Donc non, tout cela n’est pas du tout pareil, mais bonne chance à qui se donnera pour mission de l’expliquer.
Le cauchemar rhétorique
Mais en quoi cela concerne-t-il la vape ? L’objet de cet article n’est pas du tout de prendre position en faveur ou en défaveur de la légalisation du cannabis. L’objet de cet article est de s’inquiéter, et il y a largement de quoi.
Sur la position de Gérald Darmanin à propos de la cigarette électronique, on se rappellera cette phrase, prononcée alors qu’il était Ministre du budget d’Edouard Philippe qui résume, à mon sens, à elle seule sa pensée sur le sujet : « En revanche, ils [les buralistes] ont à un moment refusé le commerce de la cigarette électronique. C’est à mon sens une erreur collective de ne pas avoir compris que ce commerce devait être leur monopole ».

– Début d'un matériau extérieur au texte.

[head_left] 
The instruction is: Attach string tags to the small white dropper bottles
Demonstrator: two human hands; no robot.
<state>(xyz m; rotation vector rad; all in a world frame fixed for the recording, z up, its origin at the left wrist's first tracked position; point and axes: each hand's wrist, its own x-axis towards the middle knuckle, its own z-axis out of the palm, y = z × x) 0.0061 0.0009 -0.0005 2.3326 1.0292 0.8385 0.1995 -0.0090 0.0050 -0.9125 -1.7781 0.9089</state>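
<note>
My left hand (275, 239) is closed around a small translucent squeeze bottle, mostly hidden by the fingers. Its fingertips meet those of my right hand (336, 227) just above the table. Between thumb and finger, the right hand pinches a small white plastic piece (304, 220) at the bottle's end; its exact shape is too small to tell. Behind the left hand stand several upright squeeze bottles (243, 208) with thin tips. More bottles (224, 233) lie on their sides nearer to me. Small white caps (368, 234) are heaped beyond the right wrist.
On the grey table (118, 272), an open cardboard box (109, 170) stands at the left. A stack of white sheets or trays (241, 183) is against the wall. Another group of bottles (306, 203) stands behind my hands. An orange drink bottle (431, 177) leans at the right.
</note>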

Quel pouvoir a le Ministre de l’intérieur sur la vape ? Directement, aucun. Mais imaginons le Ministre impuissant à lutter contre le trafic de tabac, voulant donner des gages aux buralistes, et s’appuyant sur une taxe européenne pour justifier un monopole du réseau des buralistes, habilité et équipés pour prélever l’impôt. Parce que la taxe arrive, prétexte offert sur un plateau d’argent par l’Europe à un Ministre un peu ambitieux.
Imaginez maintenant Gérald Darmanin expliquer sur le même ton qu’il a utilisé pour la drogue « le gouvernement lutte contre le tabagisme en donnant le monopole aux buralistes, qui sont des partenaires de l’État, ce n’est pas pour laisser n’importe qui vendre de la nicotine ».
Parce qu’il est inutile de dire que si, pour Monsieur Darmanin, dire que la lutte contre la drogue et la lutte contre le tabac, c’est pareil, expliquer que la vape et le tabac, c’est la même chose, sera pour lui une simple formalité.
Il y a donc de quoi s’inquiéter. Ne sombrez pas dans la drogue pour autant, ce n’est vraiment pas le moment.
Cet article d’opinion n’engage que le point de vue de son auteur et ne représente pas forcément l’avis de la rédaction.